- TRY IT: Set down the complete data exactly as it appears below.

- DATASET EXTRACT:
= Beginning of Section =

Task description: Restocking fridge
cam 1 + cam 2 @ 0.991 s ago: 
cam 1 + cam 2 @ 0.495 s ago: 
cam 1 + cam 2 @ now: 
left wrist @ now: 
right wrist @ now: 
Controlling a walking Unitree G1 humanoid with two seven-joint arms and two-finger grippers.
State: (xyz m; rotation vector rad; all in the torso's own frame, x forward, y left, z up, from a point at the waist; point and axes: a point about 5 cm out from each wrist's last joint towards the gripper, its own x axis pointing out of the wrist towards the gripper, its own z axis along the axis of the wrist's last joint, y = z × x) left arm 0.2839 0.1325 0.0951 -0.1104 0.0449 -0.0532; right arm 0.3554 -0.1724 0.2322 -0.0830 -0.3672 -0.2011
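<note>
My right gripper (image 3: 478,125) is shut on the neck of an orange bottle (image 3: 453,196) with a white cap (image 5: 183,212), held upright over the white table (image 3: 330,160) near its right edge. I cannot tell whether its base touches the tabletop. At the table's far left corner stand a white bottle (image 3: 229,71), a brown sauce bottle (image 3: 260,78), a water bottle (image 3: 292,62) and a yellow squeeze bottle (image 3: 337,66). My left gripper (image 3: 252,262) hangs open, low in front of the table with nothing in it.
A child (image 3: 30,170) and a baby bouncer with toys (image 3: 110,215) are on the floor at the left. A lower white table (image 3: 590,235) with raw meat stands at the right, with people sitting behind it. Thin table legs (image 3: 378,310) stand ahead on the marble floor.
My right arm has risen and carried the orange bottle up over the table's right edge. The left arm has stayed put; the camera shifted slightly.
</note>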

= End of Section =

- PROBLEM SOLUTION:
Task description: Restocking fridge
cam 1 + cam 2 @ 0.991 s ago: 
cam 1 + cam 2 @ 0.495 s ago: 
cam 1 + cam 2 @ now: 
left wrist @ now: 
right wrist @ now: 
Controlling a walking Unitree G1 humanoid with two seven-joint arms and two-finger grippers.
State: (xyz m; rotation vector rad; all in the torso's own frame, x forward, y left, z up, from a point at the waist; point and axes: a point about 5 cm out from each wrist's last joint towards the gripper, its own x axis pointing out of the wrist towards the gripper, its own z axis along the axis of the wrist's last joint, y = z × x) left arm 0.2839 0.1325 0.0951 -0.1104 0.0449 -0.0532; right arm 0.3554 -0.1724 0.2322 -0.0830 -0.3672 -0.2011
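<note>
My right gripper (image 3: 478,125) is shut on the neck of an orange bottle (image 3: 453,196) with a white cap (image 5: 183,212), held upright over the white table (image 3: 330,160) near its right edge. I cannot tell whether its base touches the tabletop. At the table's far left corner stand a white bottle (image 3: 229,71), a brown sauce bottle (image 3: 260,78), a water bottle (image 3: 292,62) and a yellow squeeze bottle (image 3: 337,66). My left gripper (image 3: 252,262) hangs open, low in front of the table with nothing in it.
A child (image 3: 30,170) and a baby bouncer with toys (image 3: 110,215) are on the floor at the left. A lower white table (image 3: 590,235) with raw meat stands at the right, with people sitting behind it. Thin table legs (image 3: 378,310) stand ahead on the marble floor.
My right arm has risen and carried the orange bottle up over the table's right edge. The left arm has stayed put; the camera shifted slightly.
</note>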

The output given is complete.